Pour l’actrice Anne-Marie Olivier, auteure de plusieurs pièces dont Gros et détail et Annette, deux solos qu’elle interprétait, «jouer ses propres textes permet une grande liberté». Elle écrivait déjà avant de devenir comédienne, mais elle a trouvé dans l’écriture un moyen de combler ses désirs inassouvis d’interprète. «Ce que je voyais au théâtre ne correspondait pas à ce que je voyais et à ce que je vivais dans la rue. En écrivant, je pouvais dire le monde dans lequel j’étais.» Anne-Marie Olivier est aussi passée par les Contes urbains, un vrai tremplin pour les auteurs-acteurs, dont ont aussi bénéficié Fabien Cloutier et Sébastien David. Le premier a fait fureur avec ses solos Cranbourne et Scotstown où son talent d’acteur était mis au service de sa parole décapante. «Il y a une grande liberté à écrire, mais aussi un prix à payer parce que c’est très engageant et ça vient avec le poids de la nervosité.» «C’est une mise en danger», avoue Anne-Marie Olivier.

L’acteur Sébastien David, qui a entre autres écrit, mis en scène et interprété un rôle dans T’es où Gaudreault précédé de Ta yeule Kathleen, présenté en janvier 2011 au Théâtre d’Aujourd’hui, abonde dans le même sens. «Écrire donne une zone de liberté parce que l’auteur jette les paramètres de l’univers, alors que l’acteur est à la merci d’un texte, mais la mise à nu est plus importante quand j’écris, et plus j’écris, plus je découvre des zones où je peux me tromper.» Rien ne pourra toutefois remplacer le jeu, assure celui qui présentera sa prochaine pièce, Les morb(y)des, dans laquelle il joue aussi, au Quat’Sous en mars prochain. Après six versions achevées à la sueur de son front, l’auteur s’abandonne maintenant avec soulagement au metteur en scène. «J’ai besoin de me sortir de moi. Écrire me permet une meilleure appropriation du texte quand je joue. Le jeu nourrit l’auteur et écrire nourrit mon interprétation, mais jouer me donne une pause de moi.»

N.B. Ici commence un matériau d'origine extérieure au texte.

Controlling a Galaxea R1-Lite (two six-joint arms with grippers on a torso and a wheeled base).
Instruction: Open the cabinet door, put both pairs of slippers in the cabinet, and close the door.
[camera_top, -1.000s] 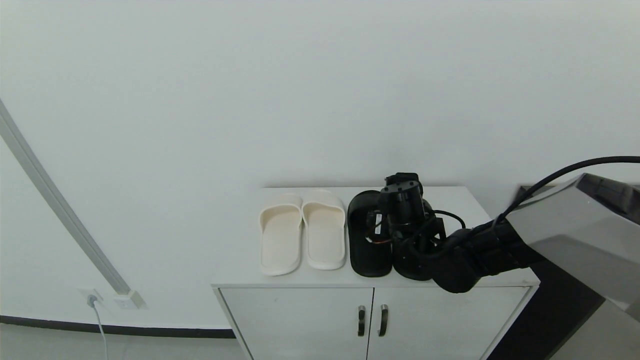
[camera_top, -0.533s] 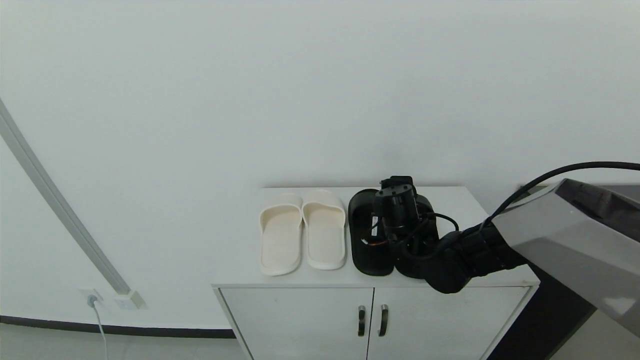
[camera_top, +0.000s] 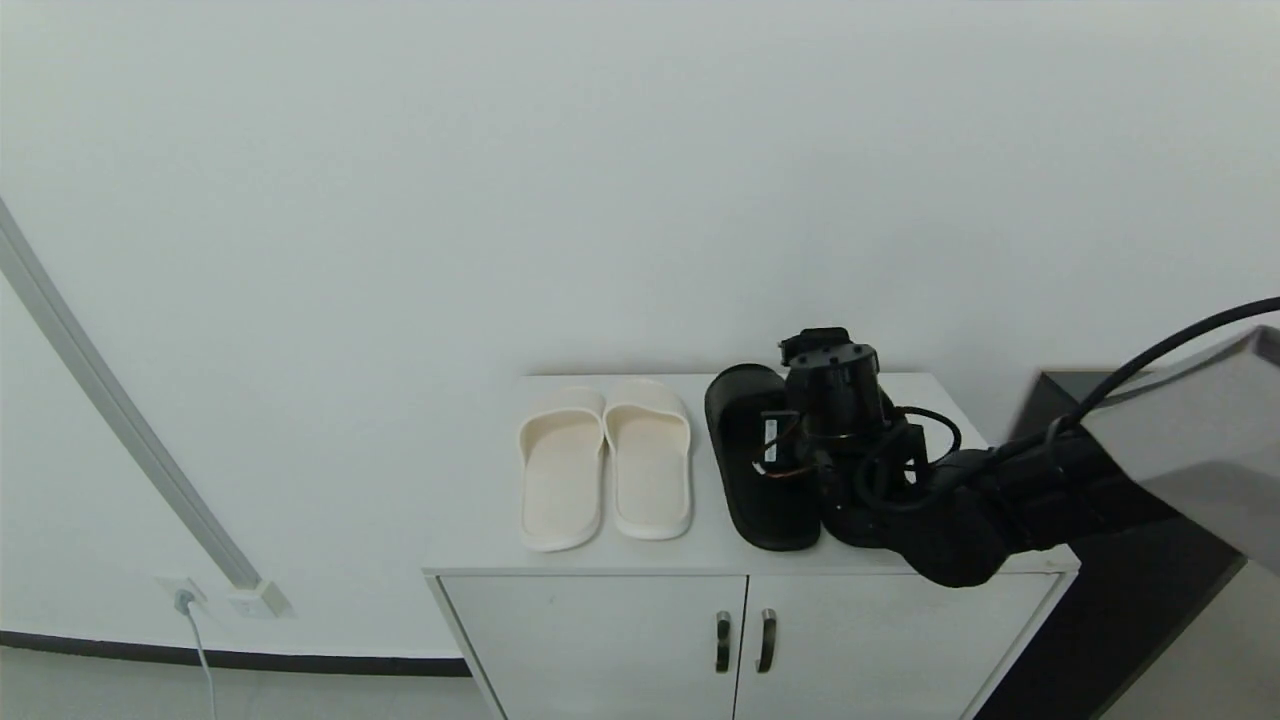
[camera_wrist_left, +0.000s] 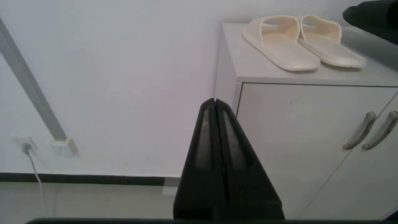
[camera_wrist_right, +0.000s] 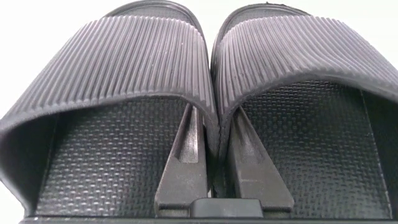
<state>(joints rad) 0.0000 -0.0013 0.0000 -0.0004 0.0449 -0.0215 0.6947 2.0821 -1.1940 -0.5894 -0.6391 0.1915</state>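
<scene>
The cabinet (camera_top: 930, 400) stands against the wall with both doors (camera_top: 600, 645) closed, their two handles (camera_top: 744, 641) side by side at the middle seam. The cream slippers (camera_top: 650, 465) lie as a pair on the left half of the cabinet's top, toes to the wall. Just to their right on the same top are the black slippers (camera_top: 748, 480), set close together and turned slightly askew to the cabinet's front edge.

The right gripper (camera_wrist_right: 214, 165) is pushed in under the ribbed straps from the heel end, over the cabinet's right half. One of its fingers (camera_wrist_right: 185, 155) lies in each slipper, and the two touching inner side walls sit between them, apparently pinched, though the contact itself is hard to see.

The left gripper (camera_wrist_left: 215, 109) hangs lower than the cabinet's top, off its left side, with its fingers pressed flat together and nothing between them.

A wall socket (camera_top: 183, 598) with a cable sits low on the wall to the left of the cabinet.
</scene>
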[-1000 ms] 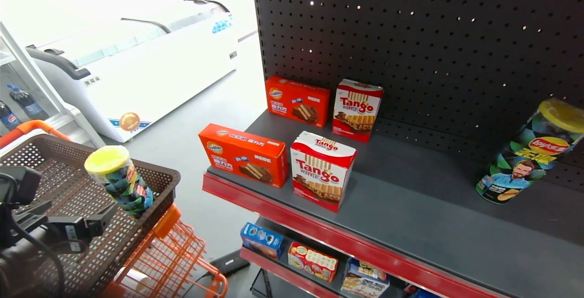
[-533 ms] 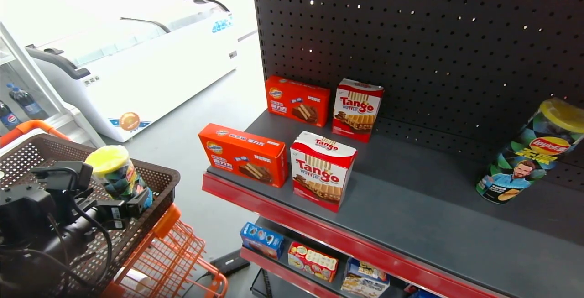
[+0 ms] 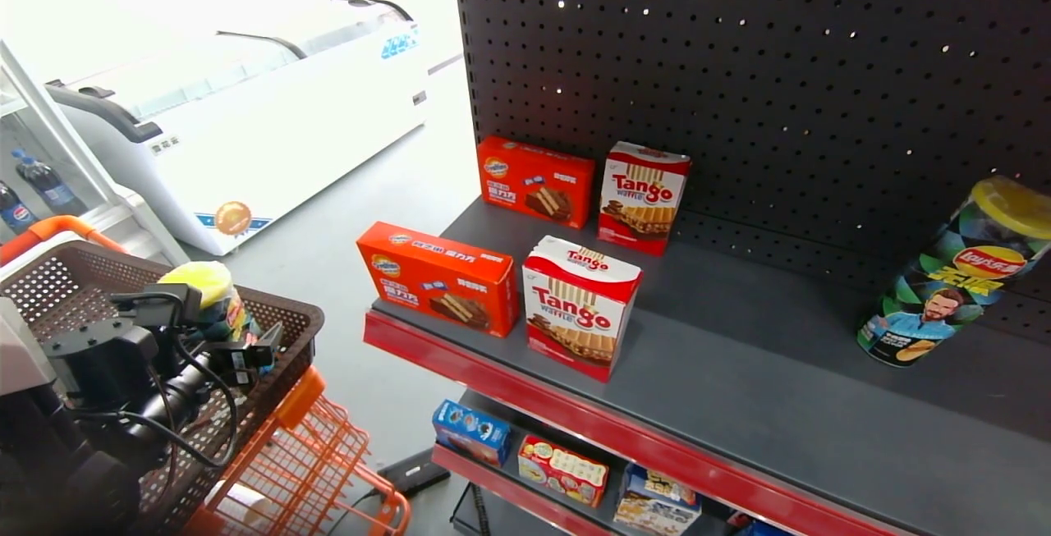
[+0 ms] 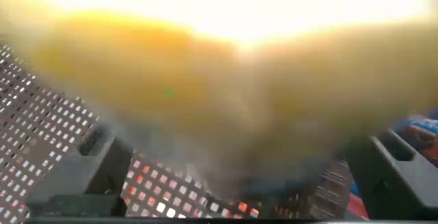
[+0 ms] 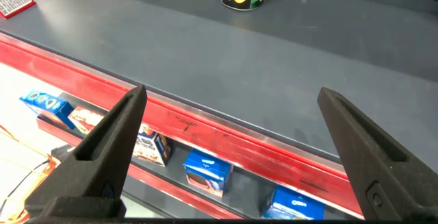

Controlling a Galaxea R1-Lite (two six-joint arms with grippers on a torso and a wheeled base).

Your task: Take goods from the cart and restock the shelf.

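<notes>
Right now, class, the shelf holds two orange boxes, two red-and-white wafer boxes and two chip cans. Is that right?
One thing is wrong: the shelf holds two orange boxes, two red-and-white wafer boxes and only one chip can. The head view shows the other can, yellow-lidded, standing in the cart's brown basket.

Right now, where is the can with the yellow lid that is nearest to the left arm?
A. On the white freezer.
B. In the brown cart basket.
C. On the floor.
B: the can stands in the brown cart basket, with the open jaws of the left gripper on either side of it.
</notes>
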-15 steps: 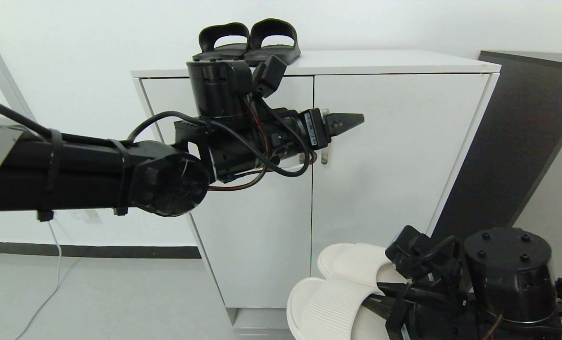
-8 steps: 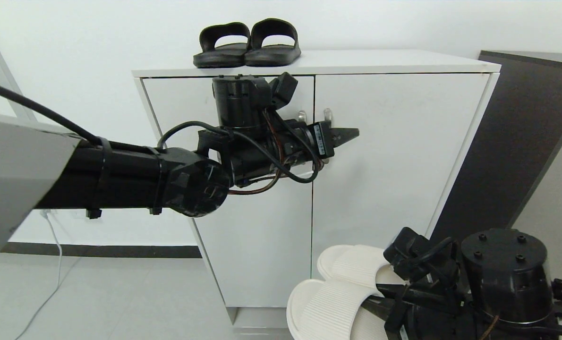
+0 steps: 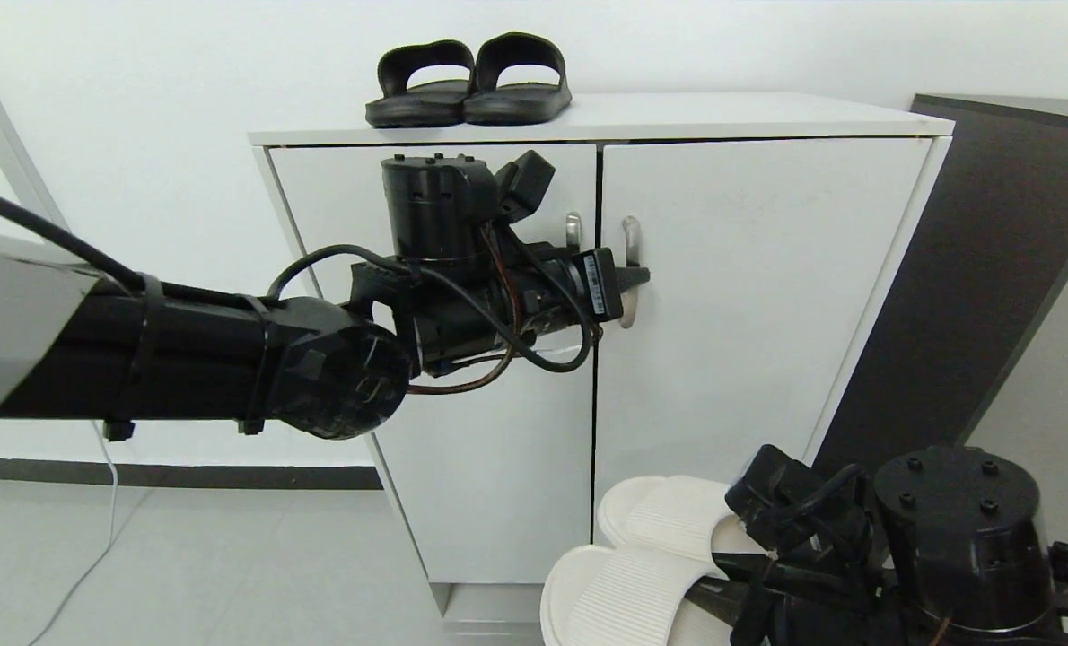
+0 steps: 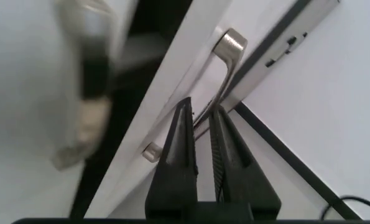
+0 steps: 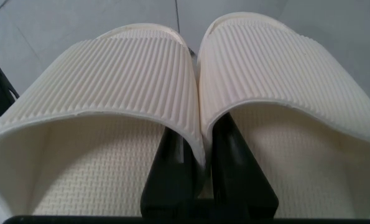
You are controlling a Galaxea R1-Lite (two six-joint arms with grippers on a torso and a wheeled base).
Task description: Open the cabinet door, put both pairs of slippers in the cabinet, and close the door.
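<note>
Nearest, low on the right, the right gripper (image 5: 200, 155) is clamped on the two inner side walls of the white slippers (image 5: 110, 87), pinching them together so the pair hangs as one in front of the cabinet's foot. They look like light, soft foam. The ribbed straps would squash under a hard squeeze, so this hold on the doubled walls seems the firmest one.

Farther off, the left gripper (image 4: 200, 118) has its fingers drawn close on the handle (image 4: 225, 68) of the right door (image 3: 749, 296), which stands a crack open along the middle seam. The handle is thin, stiff, smooth metal. The fingers could slide along it, so gripping near its middle looks safest.

Farthest, the black slippers (image 3: 471, 85) sit side by side, touching, on the far left of the cabinet (image 3: 731, 112) top. They are likely rubbery and light.
</note>
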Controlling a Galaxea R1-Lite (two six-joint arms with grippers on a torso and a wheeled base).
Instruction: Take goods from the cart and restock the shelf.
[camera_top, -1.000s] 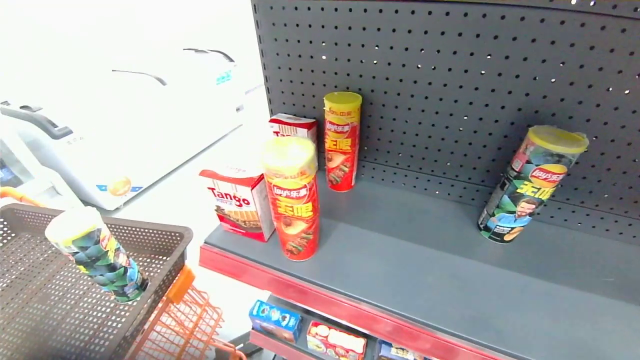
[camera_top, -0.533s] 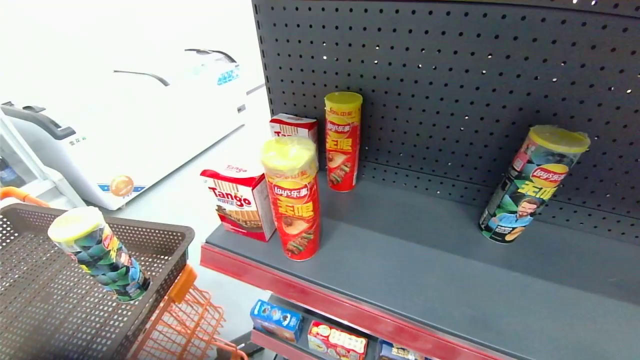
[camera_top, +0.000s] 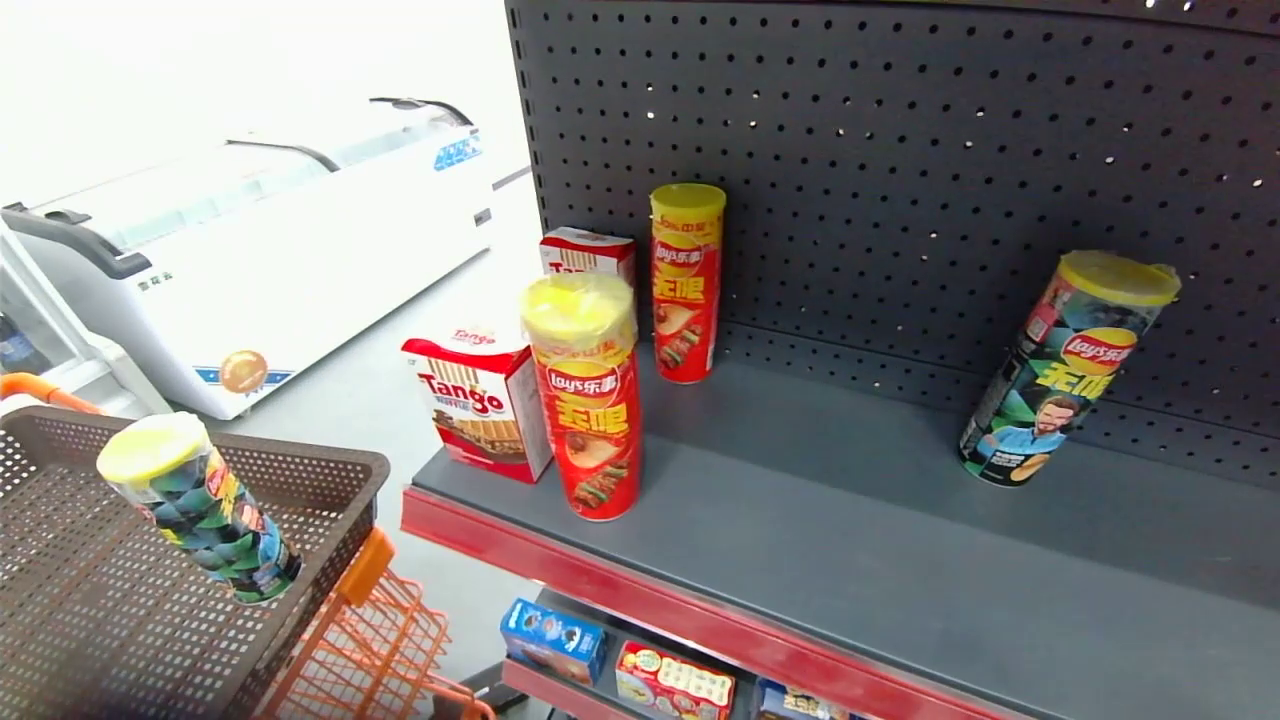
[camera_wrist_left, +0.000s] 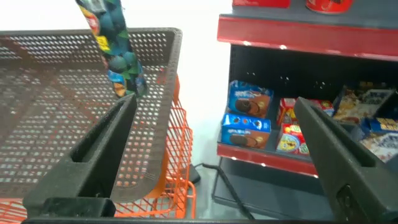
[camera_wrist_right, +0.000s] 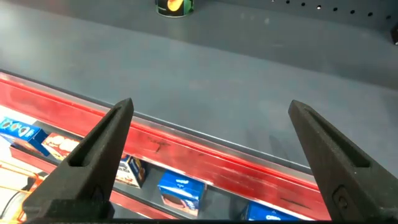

Jouer donne une pause de soi pour mieux… revenir à soi par l’écriture? Aucun des comédiens interrogés ne sous-estime le travail ni le plaisir du jeu d’acteur, mais lorsqu’il écrit, l’interprète ne cesse pas de travailler, et vice-versa. «Écrire m’a permis de faire davantage confiance au jeu, avoue Fabien Cloutier. L’œuvre vit et devient plus forte que nous, même quand on l’a écrite. J’ai maintenant de meilleurs yeux pour voir des choses, plus de patience pour travailler un texte comme interprète.»

L’acteur qui écrit désacralise peut-être le texte qui devient une matière malléable, en partie issue de l’inconscient, comme le disait Dupuis? Si l’acteur peut envier à l’auteur de connaître intimement les labyrinthes de la création, l’auteur, lui, peut jalouser au comédien la relation charnelle qu’il vit avec le texte. «On réalise la beauté d’un chef-d’œuvre quand on le joue», dit Anne-Marie Olivier, qui apprécie le fait de toucher de près l’acuité phénoménale d’un Tchekhov, par exemple, en jouant ses personnages. Vases communicants, l’écriture et le jeu s’enrichissent l’un l’autre mais ne se substituent pas l’un à l’autre. «L’acteur est au front et l’auteur construit la guerre», conclut Sébastien David. Chapeau à ceux qui endossent l’habit du général d’armée et celui du soldat.